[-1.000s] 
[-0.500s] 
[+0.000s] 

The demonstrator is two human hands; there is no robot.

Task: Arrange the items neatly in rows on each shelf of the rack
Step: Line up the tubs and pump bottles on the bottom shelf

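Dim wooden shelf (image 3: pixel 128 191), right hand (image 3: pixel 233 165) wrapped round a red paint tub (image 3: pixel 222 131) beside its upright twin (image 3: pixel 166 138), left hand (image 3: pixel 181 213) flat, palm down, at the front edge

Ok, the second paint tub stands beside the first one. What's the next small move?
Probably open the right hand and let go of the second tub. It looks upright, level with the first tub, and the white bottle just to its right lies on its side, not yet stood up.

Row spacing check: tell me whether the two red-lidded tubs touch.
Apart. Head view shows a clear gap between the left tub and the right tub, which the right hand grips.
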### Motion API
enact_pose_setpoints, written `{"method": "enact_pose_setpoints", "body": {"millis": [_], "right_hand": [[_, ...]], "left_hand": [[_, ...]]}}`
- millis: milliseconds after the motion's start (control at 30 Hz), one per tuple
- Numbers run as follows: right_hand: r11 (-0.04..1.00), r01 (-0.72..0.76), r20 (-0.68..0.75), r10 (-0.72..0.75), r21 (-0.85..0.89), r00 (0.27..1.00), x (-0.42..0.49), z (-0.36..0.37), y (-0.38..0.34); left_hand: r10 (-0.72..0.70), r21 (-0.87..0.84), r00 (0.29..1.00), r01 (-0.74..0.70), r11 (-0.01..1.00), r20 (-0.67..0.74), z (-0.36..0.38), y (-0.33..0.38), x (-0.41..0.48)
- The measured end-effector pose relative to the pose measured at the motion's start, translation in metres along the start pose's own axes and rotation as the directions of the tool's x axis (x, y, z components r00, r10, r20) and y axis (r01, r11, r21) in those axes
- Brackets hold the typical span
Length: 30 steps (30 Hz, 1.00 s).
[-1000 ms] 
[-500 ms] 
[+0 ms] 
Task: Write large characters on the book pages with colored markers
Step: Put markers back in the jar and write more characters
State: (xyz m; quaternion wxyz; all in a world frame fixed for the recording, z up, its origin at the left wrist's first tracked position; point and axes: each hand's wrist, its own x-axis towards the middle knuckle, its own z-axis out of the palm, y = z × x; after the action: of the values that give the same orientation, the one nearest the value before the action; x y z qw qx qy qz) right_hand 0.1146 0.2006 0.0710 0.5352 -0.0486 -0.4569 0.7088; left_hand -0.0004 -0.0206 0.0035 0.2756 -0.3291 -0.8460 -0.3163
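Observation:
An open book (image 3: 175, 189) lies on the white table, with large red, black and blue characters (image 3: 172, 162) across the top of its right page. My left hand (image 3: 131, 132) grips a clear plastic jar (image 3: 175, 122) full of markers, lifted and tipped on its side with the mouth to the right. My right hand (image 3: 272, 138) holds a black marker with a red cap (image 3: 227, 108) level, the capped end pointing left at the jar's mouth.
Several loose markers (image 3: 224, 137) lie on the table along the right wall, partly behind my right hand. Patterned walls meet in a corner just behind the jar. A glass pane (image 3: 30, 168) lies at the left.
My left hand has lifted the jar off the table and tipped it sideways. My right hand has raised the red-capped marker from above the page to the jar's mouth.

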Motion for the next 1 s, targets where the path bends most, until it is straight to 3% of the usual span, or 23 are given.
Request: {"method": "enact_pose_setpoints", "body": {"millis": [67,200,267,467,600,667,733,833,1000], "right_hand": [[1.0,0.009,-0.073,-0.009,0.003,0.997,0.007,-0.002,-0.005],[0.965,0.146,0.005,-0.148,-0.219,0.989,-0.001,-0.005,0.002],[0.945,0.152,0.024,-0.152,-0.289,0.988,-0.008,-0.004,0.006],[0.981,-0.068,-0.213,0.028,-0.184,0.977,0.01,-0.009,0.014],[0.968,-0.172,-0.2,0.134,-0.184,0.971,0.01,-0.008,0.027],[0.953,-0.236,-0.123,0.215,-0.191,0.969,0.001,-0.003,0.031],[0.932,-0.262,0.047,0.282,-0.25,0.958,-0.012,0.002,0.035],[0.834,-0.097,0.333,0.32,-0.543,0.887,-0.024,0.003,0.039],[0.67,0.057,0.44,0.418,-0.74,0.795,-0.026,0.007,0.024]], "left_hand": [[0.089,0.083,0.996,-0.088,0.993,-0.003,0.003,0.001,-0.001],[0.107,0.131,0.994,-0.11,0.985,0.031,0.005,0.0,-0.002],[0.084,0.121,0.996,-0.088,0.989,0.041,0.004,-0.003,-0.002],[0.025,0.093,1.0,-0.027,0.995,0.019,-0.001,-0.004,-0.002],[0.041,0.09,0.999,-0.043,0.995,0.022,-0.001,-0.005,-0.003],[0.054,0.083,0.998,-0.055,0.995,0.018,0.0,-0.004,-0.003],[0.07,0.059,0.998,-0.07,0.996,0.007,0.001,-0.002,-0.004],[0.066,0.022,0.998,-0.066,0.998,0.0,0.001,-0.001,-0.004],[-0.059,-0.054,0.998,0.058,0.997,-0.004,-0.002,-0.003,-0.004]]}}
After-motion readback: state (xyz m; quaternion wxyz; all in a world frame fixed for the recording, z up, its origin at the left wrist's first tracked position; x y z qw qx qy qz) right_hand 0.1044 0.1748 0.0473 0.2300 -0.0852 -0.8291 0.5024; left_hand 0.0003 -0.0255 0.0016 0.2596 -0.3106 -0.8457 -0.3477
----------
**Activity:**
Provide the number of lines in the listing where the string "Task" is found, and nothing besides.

**Result of this exercise:**
2